PROTECCIÓN DE DATOS PERSONALES
TGUE valida marco de transferencia de datos personales entre la Unión Europea y Estados Unidos
Desestimó un recurso contra la decisión de la Comisión que aprobó el nuevo marco de transferencia de datos personales entre la Unión y los Estados Unidos. El Tribunal concluyó que el Data Protection Review Court cumple con garantías suficientes de independencia e imparcialidad. Además, consideró que la recogida masiva de datos personales por agencias de inteligencia estadounidenses está sujeta a control judicial a posteriori, en consonancia con la jurisprudencia del asunto Schrems II. En consecuencia, confirmó la validez de la decisión de adecuación adoptada por la Comisión.

El Tribunal General de la Unión Europea (TGUE) desestimó el recurso que un ciudadano francés interpuso contra la decisión de la Comisión Europea que estableció el marco de transferencia de datos personales entre la Unión y Estados Unidos. La sentencia reconoce que, en la fecha de adopción de la decisión, el ordenamiento jurídico estadounidense ofrecía un nivel de protección adecuado, de conformidad con el Derecho de la Unión. Asimismo, el Tribunal apreció que el Data Protection Review Court dispone de garantías de independencia y que las actividades de inteligencia en Estados Unidos están sometidas a un control judicial suficiente a posteriori.
La Carta de los Derechos Fundamentales de la Unión Europea y el TFUE reconocen el derecho a la protección de datos personales, lo que fundamenta la regulación de las transferencias internacionales de dichos datos. En virtud de las decisiones de adecuación de la Comisión Europea, estas transferencias pueden realizarse hacia países que garanticen un nivel de protección equivalente al de la Unión. Tras el Decreto Presidencial de 2022 y el reglamento del Fiscal General estadounidense, la Comisión adoptó en 2023 una nueva decisión de adecuación que establece un marco transatlántico de flujo de datos personales con Estados Unidos.
En este contexto, un francés interpuso un recurso ante el Tribunal General solicitando la anulación de dicha decisión. Adujo que el Data Protection Review Court carecía de independencia e imparcialidad por su vinculación con el poder ejecutivo, y que las prácticas de recopilación masiva de datos por parte de agencias de inteligencia estadounidenses no estaban reguladas con la claridad y precisión necesarias, al no contar con autorización judicial o administrativa independiente previa.

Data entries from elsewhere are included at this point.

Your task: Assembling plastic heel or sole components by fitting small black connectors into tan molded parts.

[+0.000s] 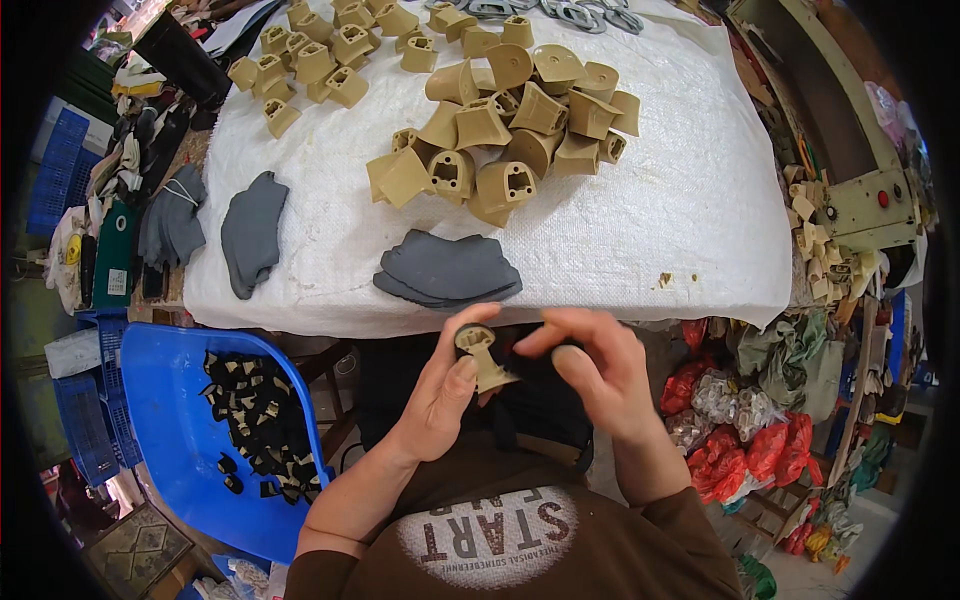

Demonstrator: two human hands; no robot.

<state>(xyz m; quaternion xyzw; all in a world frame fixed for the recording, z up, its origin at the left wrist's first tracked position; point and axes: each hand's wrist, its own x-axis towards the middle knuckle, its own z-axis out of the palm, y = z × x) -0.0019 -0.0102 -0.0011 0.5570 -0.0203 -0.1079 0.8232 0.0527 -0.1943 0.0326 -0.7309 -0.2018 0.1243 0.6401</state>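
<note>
My left hand (446,385) grips a beige shoe heel (484,365) in front of my lap, thumb on its side. The hollow end of the heel faces up, and a dark covering shows around its rim. Just to the right is my right hand (605,365), its fingers bent and apart. Dark cloth behind its fingertips hides whether they touch the covering. Beyond my hands, a stack of curved dark grey pieces (447,267) lies at the table's near edge. A large heap of bare beige heels (520,120) is behind it.
A white woven sheet (690,220) covers the table. More grey pieces (253,235) lie at its left. A blue tub (160,400) at lower left holds many black-covered heels (255,420). On the right stand a machine with a red button (883,199) and several red bags (720,465).
</note>
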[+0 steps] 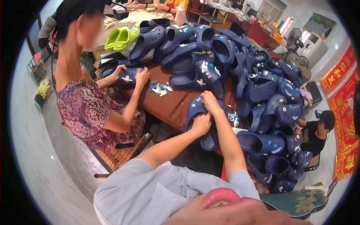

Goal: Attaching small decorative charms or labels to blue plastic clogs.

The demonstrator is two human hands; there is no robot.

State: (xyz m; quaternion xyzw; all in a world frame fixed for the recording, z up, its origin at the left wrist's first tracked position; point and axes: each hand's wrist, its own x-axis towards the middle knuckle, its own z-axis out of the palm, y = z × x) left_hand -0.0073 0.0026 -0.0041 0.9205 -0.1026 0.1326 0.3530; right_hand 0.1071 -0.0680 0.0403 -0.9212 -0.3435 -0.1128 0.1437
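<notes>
A navy foam clog [192,112] lies before me at the table's near edge, its toe pointing away and its heel toward me. My left hand [201,124] is closed at the foot opening, with its fingers partly hidden inside the shoe. On top of the toe, my right hand [210,102] has its fingers bent and pressed together. A small pale spot shows by those fingertips, but what they pinch is hidden. Small colourful shoe charms [233,119] lie just right of the clog. Another pile of white and blue charms [161,89] sits farther left on the brown tabletop [170,107].
Navy clogs with charms are heaped along the far and right sides [268,90]. Lime green clogs [122,38] stand at the back left. At my left a seated co-worker [86,101] holds a navy clog [127,77]. Another person [318,133] is beyond the heap at right.
</notes>
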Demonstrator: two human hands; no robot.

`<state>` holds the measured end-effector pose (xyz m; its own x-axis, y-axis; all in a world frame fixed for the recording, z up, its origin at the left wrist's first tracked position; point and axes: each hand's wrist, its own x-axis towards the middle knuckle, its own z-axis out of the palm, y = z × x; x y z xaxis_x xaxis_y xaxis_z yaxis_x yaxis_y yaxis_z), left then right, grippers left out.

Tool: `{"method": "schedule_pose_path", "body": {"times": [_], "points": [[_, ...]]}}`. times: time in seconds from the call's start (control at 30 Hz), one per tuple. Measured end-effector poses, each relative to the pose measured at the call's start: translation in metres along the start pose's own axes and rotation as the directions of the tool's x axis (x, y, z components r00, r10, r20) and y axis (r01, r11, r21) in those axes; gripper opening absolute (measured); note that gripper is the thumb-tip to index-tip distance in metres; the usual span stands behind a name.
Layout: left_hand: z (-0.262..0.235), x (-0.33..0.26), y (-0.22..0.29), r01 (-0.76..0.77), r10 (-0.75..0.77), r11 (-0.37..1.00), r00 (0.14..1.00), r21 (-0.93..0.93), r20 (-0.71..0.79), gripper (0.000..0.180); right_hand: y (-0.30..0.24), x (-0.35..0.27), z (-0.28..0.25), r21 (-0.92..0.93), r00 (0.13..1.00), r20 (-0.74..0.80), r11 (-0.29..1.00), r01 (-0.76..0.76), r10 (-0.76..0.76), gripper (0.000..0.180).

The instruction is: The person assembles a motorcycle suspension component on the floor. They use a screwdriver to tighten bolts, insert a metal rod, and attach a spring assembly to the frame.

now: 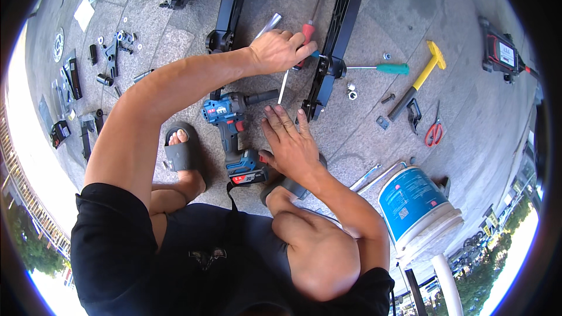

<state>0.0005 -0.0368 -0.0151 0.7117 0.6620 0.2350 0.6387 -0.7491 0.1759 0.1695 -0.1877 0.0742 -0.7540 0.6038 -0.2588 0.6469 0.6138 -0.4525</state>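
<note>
At twelve o'clock, our left hand (281, 52) curls around a slim silver rod (283, 88) pointing toward six. At centre, our right hand (294, 147) spreads its fingers near the rod's end, with a blue power tool (230, 138) at nine o'clock.

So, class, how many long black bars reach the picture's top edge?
2: the left bar, beyond the left forearm, which may hide its near end, and the right bar, just right of the left hand.

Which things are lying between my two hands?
In the head view: a slim pale rod, and beside it the dark nose of the blue power tool.
</note>
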Motion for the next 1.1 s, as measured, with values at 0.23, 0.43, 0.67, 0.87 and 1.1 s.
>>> {"method": "schedule_pose_path", "body": {"times": [0.23,0.43,0.67,0.87,1.1], "points": [[0.001,-0.001,0.009,0.073,-0.073,0.997,0.997,0.034,0.021,0.043,0.003,0.011,0.033,-0.343,1.000,0.029,0.939,0.017,-0.008,0.054],[-0.015,-0.004,0.013,0.129,-0.130,0.991,0.989,0.025,0.066,0.044,0.003,0.010,0.037,-0.104,0.967,-0.255,0.994,-0.027,0.000,0.030],[-0.030,-0.016,0.005,0.360,-0.260,0.862,0.919,-0.358,0.297,0.046,-0.001,0.016,-0.003,0.169,0.862,-0.503,0.972,0.165,-0.059,0.030],[-0.008,-0.010,0.004,0.288,-0.188,0.690,0.957,-0.665,0.219,0.028,0.002,0.046,-0.046,0.331,0.686,-0.724,0.910,0.251,0.075,0.055],[0.000,-0.006,0.001,0.514,-0.300,0.422,0.856,-0.747,0.420,0.032,0.026,0.053,-0.053,0.422,0.635,-0.734,0.894,0.147,0.242,0.055]]}}
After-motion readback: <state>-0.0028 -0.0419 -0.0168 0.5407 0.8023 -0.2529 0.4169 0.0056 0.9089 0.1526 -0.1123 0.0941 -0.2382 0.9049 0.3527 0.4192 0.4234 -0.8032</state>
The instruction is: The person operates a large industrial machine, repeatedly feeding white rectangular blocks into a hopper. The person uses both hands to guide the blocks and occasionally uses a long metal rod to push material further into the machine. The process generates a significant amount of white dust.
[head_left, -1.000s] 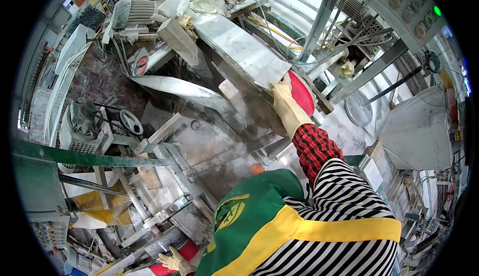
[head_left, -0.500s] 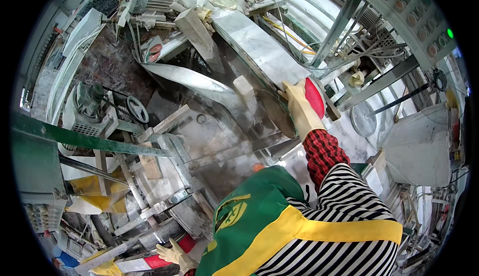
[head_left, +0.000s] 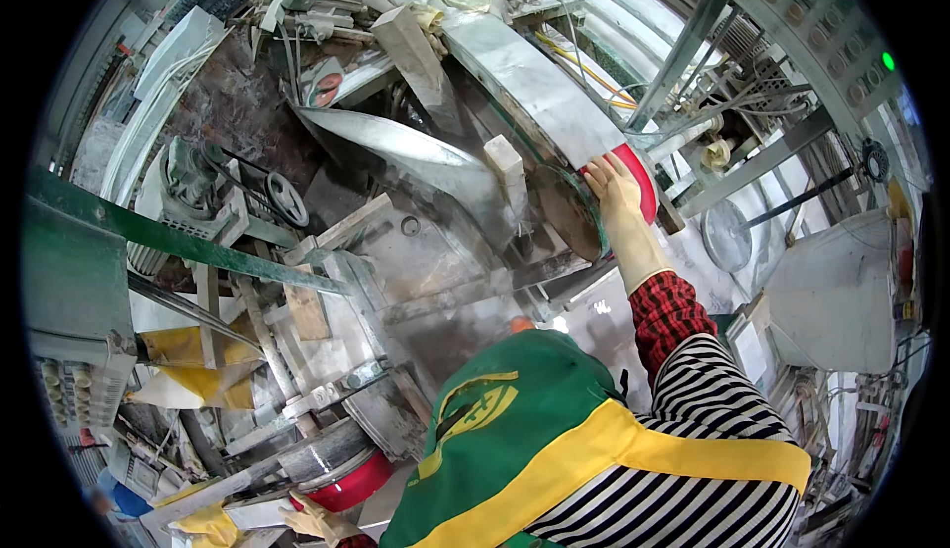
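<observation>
Right hand (head_left: pixel 621 201) far right, gloved, fingers spread flat against red disc (head_left: pixel 638 177) at end of stone slab (head_left: pixel 534 88). Left hand (head_left: pixel 315 520) near left, gloved, curled beside red-rimmed drum (head_left: pixel 346 474); grip cannot be told.

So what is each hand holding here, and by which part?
Right hand lies flat on the stone slab end, by a red disc. Left hand: grip unclear.
</observation>
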Demonstrator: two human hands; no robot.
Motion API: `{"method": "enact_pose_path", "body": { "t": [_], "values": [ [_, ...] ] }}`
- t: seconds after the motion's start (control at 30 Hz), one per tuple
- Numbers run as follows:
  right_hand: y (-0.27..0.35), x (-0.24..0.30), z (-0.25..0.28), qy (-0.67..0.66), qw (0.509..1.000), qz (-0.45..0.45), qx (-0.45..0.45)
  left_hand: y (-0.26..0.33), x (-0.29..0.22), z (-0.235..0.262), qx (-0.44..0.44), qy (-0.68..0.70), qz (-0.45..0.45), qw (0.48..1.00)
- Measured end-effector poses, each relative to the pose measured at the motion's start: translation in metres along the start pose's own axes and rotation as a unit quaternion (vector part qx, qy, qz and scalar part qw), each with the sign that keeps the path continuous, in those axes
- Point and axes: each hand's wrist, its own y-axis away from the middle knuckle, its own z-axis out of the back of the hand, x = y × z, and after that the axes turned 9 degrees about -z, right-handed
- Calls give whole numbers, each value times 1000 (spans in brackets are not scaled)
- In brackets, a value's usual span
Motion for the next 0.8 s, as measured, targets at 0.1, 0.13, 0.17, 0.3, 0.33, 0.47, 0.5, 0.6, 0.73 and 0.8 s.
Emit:
{"method": "enact_pose_path", "body": {
  "t": [0.1,0.13,0.17,0.3,0.33,0.47,0.5,0.6,0.73,0.8],
  "values": [
    [27,-25,-5,54,999,-7,-6,-13,15,5,82,-106,10,991],
    [38,-35,2,41,999,-22,5,-21,14,3,99,-137,-1,986],
    [44,-52,13,65,997,-31,19,-23,16,-1,111,-159,-6,981],
    [78,-85,34,200,975,-84,45,-22,18,-30,135,-206,-11,969],
    [72,-96,48,190,976,-88,60,-22,21,-37,134,-207,-9,969],
    [76,-95,49,246,963,-102,47,-22,23,-69,83,-139,54,985],
    [76,-98,45,250,961,-106,45,-23,27,-76,37,-69,99,992],
    [73,-116,29,210,966,-126,88,-32,41,-101,-121,137,221,958],
    [82,-148,-10,271,937,-175,132,-16,-32,-28,-186,645,191,717],
    [85,-171,-20,300,917,-153,212,-14,-26,-37,-160,630,203,732]
  ]
}}
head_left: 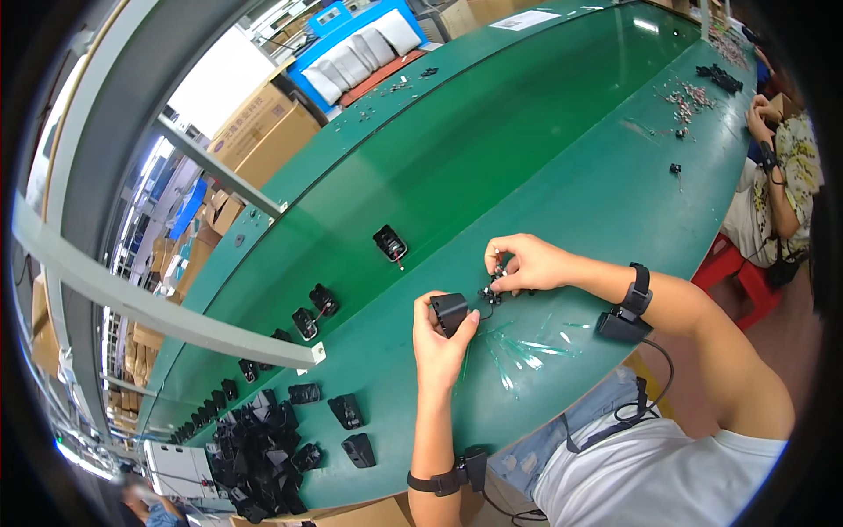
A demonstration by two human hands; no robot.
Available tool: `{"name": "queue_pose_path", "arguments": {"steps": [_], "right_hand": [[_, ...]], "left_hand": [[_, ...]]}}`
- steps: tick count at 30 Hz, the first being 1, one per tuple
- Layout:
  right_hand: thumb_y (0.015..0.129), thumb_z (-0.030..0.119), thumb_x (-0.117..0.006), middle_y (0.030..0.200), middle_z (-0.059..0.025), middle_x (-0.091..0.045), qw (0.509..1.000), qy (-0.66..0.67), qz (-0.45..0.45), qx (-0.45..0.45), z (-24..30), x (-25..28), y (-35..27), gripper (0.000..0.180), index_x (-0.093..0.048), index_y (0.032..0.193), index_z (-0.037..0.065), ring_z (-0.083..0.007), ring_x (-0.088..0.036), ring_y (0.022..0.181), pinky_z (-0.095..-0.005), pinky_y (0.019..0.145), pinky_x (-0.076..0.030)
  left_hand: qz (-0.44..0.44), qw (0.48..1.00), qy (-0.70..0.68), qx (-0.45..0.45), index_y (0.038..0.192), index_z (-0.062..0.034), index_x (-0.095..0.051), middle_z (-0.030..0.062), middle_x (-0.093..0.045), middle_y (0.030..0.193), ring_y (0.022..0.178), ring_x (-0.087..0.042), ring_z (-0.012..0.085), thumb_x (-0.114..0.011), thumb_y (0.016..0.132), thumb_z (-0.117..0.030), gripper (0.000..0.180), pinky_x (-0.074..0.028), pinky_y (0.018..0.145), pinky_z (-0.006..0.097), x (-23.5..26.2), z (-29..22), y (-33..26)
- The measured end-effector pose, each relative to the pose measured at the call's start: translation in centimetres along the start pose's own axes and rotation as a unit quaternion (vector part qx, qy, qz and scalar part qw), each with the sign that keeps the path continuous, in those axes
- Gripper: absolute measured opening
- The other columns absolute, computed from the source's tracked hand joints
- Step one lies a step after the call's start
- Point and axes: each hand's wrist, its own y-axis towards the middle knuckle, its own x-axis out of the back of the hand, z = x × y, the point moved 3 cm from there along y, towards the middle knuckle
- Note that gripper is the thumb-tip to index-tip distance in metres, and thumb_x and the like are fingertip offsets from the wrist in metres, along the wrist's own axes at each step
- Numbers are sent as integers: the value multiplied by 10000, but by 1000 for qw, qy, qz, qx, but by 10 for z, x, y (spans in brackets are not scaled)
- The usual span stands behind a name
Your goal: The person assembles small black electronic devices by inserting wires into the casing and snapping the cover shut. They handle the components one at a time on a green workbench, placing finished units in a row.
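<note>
My left hand (436, 353) grips a black plastic housing (450, 311), a boxy shell with a rounded outer face, held upright just over the green bench. To its right, my right hand (534, 263) is closed with fingertips and thumb together at a small cluster of black and silver parts (490, 294). What sits between those fingers is too small to make out. A thin dark wire shows between the cluster and the housing. Below the hands, several clear, shiny strips (520, 353) lie spread on the bench.
A heap of black housings (255, 452) lies at lower left, a few loose ones (358, 450) beside it. Part-filled housings (389, 243) line the shiny green conveyor strip (518, 149). A metal frame bar (176, 303) crosses the left. Another person (777, 167) sits at far right near small parts (689, 101).
</note>
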Motion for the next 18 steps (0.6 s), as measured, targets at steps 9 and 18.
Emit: {"name": "queue_pose_path", "arguments": {"steps": [9,18], "right_hand": [[867,78,-718,1052,-78,-722,990,-4,-79,114,1,28,-15,244,-707,1107,34,-153,-670,963,-327,876,-543],[916,51,-657,1082,-84,-729,992,46,-33,117,9,12,-24,242,-691,1153,10,-141,-669,981,-312,882,-535]], "left_hand": [[33,978,-139,153,1219,-41,-500,72,-596,860,637,-561,124,-571,1000,-332,371,-488,535,258,-18,7,1],[35,966,-227,114,1153,-58,-442,131,-622,957,730,-669,215,-673,911,-135,343,-561,577,299,-19,3,-1]]}}
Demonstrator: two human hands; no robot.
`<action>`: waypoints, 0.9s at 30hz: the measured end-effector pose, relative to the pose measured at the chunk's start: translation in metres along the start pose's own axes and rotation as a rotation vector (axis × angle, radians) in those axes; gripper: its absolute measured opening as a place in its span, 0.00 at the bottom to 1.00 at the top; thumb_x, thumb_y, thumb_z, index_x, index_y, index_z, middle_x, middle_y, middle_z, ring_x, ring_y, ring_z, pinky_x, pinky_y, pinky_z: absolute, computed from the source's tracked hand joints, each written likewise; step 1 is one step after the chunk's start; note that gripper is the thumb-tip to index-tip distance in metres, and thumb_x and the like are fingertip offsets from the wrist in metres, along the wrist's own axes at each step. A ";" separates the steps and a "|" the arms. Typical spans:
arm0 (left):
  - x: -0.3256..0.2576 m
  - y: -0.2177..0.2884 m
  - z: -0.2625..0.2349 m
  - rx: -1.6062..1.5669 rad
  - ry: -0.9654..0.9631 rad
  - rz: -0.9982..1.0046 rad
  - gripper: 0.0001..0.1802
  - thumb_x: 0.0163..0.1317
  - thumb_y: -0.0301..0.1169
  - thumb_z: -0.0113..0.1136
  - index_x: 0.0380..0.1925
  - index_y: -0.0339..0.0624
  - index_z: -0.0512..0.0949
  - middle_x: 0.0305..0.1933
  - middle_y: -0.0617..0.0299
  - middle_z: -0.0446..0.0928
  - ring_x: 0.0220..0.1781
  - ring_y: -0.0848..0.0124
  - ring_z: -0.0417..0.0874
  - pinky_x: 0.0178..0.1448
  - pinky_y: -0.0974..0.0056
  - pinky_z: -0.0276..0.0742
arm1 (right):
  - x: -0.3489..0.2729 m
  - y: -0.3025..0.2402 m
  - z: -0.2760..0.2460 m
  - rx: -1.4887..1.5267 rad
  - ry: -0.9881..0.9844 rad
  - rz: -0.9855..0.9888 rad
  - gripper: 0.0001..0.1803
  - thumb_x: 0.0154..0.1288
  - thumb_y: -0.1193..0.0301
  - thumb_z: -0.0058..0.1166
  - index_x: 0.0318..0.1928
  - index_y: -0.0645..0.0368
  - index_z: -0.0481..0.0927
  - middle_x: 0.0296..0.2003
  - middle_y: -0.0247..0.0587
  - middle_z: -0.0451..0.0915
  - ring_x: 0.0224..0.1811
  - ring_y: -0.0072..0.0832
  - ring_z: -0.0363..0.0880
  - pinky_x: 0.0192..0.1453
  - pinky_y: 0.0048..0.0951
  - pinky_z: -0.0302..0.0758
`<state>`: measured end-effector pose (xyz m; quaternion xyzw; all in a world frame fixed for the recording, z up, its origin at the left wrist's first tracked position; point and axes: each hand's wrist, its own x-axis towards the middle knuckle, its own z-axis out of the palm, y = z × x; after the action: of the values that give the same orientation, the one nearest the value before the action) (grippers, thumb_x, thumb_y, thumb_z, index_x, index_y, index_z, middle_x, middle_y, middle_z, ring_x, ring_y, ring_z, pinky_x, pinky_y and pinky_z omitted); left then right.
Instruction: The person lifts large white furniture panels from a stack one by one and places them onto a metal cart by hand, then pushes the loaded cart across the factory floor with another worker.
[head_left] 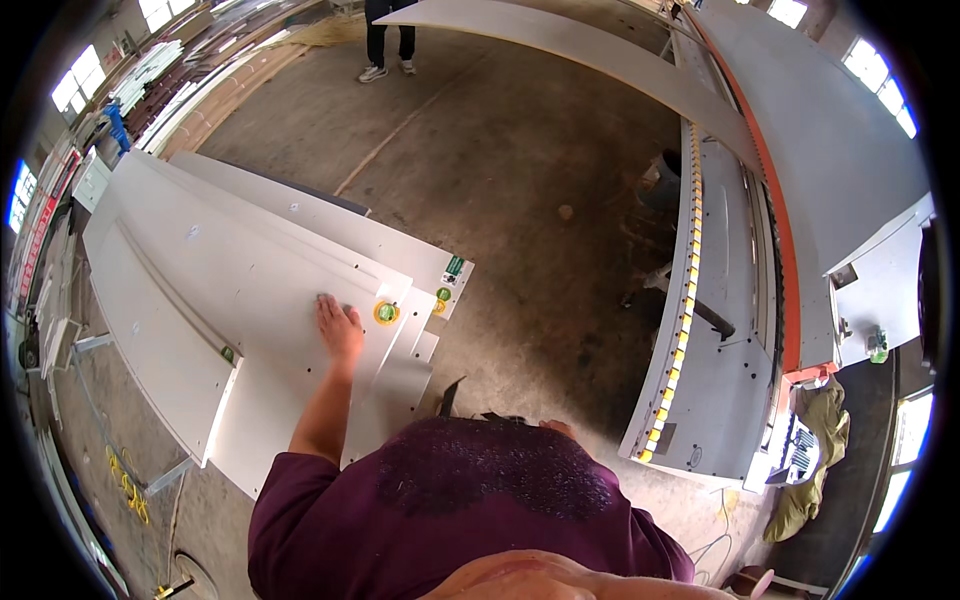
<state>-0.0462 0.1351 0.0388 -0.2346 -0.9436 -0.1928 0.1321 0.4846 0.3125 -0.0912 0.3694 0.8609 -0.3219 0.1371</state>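
Observation:
My left hand (340,328) lies flat on a long white panel (270,300), fingers stretched out and holding nothing. Just right of that hand, a round yellow and green sticker (387,313) marks the panel's corner. Several white panels overlap here in a stack, and a narrower panel (170,320) with a raised edge rests on its left side. Of my right hand (558,428) only a small part shows beside my waist; my body hides its fingers. A dark, thin, pointed piece (451,397) sticks up in front of my shirt, its kind unclear.
At right stands a long grey machine (720,300) with a yellow-and-white striped edge and an orange strip. A long board (570,50) reaches from it toward a person (388,40) at the far side. Stacked boards (215,85) lie far left; a yellow cord (128,485) hangs lower left.

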 end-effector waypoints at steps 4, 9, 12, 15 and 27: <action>-0.048 0.058 -0.048 -0.352 -0.054 0.126 0.29 0.65 0.34 0.53 0.63 0.32 0.62 0.63 0.43 0.67 0.65 0.48 0.67 0.68 0.50 0.61 | 0.017 0.087 0.084 -0.197 -0.069 -0.076 0.16 0.67 0.57 0.44 0.43 0.55 0.78 0.38 0.52 0.80 0.44 0.49 0.80 0.47 0.45 0.77; -0.170 0.091 -0.069 -0.736 -0.244 0.380 0.31 0.61 0.32 0.56 0.63 0.33 0.62 0.56 0.42 0.71 0.58 0.49 0.73 0.63 0.50 0.67 | -0.021 0.071 0.061 -0.039 -0.042 -0.021 0.16 0.67 0.57 0.44 0.43 0.55 0.77 0.38 0.52 0.80 0.44 0.49 0.80 0.47 0.46 0.77; -0.244 0.101 -0.055 -0.832 -0.683 0.223 0.33 0.58 0.35 0.59 0.62 0.32 0.63 0.55 0.41 0.74 0.56 0.50 0.76 0.61 0.51 0.70 | -0.045 0.073 0.050 0.004 -0.032 0.007 0.16 0.67 0.57 0.44 0.43 0.55 0.77 0.38 0.52 0.80 0.44 0.49 0.80 0.47 0.46 0.77; -0.292 0.111 -0.060 -0.707 -0.905 0.071 0.32 0.57 0.39 0.59 0.59 0.34 0.65 0.51 0.40 0.77 0.53 0.48 0.79 0.57 0.51 0.73 | -0.071 0.083 0.051 0.026 -0.030 0.009 0.16 0.67 0.58 0.44 0.42 0.55 0.77 0.38 0.52 0.80 0.44 0.49 0.80 0.47 0.46 0.77; -0.420 0.090 -0.060 -0.600 -1.101 0.112 0.28 0.61 0.47 0.56 0.52 0.37 0.75 0.48 0.43 0.79 0.52 0.51 0.81 0.55 0.54 0.75 | -0.130 0.115 0.071 0.002 -0.072 -0.080 0.15 0.66 0.58 0.45 0.42 0.54 0.77 0.38 0.52 0.80 0.43 0.50 0.80 0.46 0.47 0.77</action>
<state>0.3670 0.0188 -0.0232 -0.3755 -0.7643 -0.2929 -0.4349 0.6575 0.2546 -0.1357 0.3231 0.8691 -0.3411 0.1547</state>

En su análisis de fondo, el Tribunal observa que, “(…) de los autos se desprende que el nombramiento de los jueces del DPRC y el funcionamiento de este están acompañados de diferentes garantías y requisitos dirigidos a garantizar la independencia de sus miembros. Además, por una parte, los jueces del DPRC solo pueden ser destituidos por el Fiscal General y únicamente por una justa causa y, por otra parte, el Fiscal General y las agencias de inteligencia no pueden entorpecer o ejercer una influencia indebida sobre su labor”.
Agrega que, “(…) asimismo, que, con arreglo a la decisión impugnada, la Comisión está obligada a hacer un seguimiento permanente de la aplicación del marco jurídico en el que esta se basa. De este modo, si el marco jurídico vigente en los Estados Unidos en el momento de la adopción de la decisión impugnada cambia, la Comisión podrá decidir, si fuera necesario, modificar o derogar la decisión impugnada o limitar su ámbito de aplicación. Habida cuenta de estos elementos, el Tribunal General desestima el motivo basado en la falta de independencia del DPRC”.
Comprueba que, “(…) ninguno de los elementos de la sentencia Schrems II sugiere que dicha recogida deba obligatoriamente ser objeto de una autorización previa emitida por una autoridad independiente. Por el contrario, de esa sentencia se desprende que la decisión por la que se autoriza esa recogida debe, cuando menos, ser objeto de un control judicial a posteriori. En el presente asunto, de los autos se deduce que el Derecho de los Estados Unidos somete las actividades de inteligencia de origen electromagnético llevadas a cabo por las agencias de inteligencia de los Estados Unidos al control judicial a posteriori del DPRC”.
El Tribunal concluye que, “(…) por consiguiente, no cabe considerar que la recogida masiva de datos personales por parte de las agencias de inteligencia estadounidenses no cumple las exigencias derivadas de la sentencia Schrems II a este respecto y que el Derecho de los Estados unidos no garantiza una protección jurídica sustancialmente equivalente a que reconoce el Derecho de la Unión”.
Al tenor de lo expuesto, el Tribunal desestimó el recurso en todas sus partes.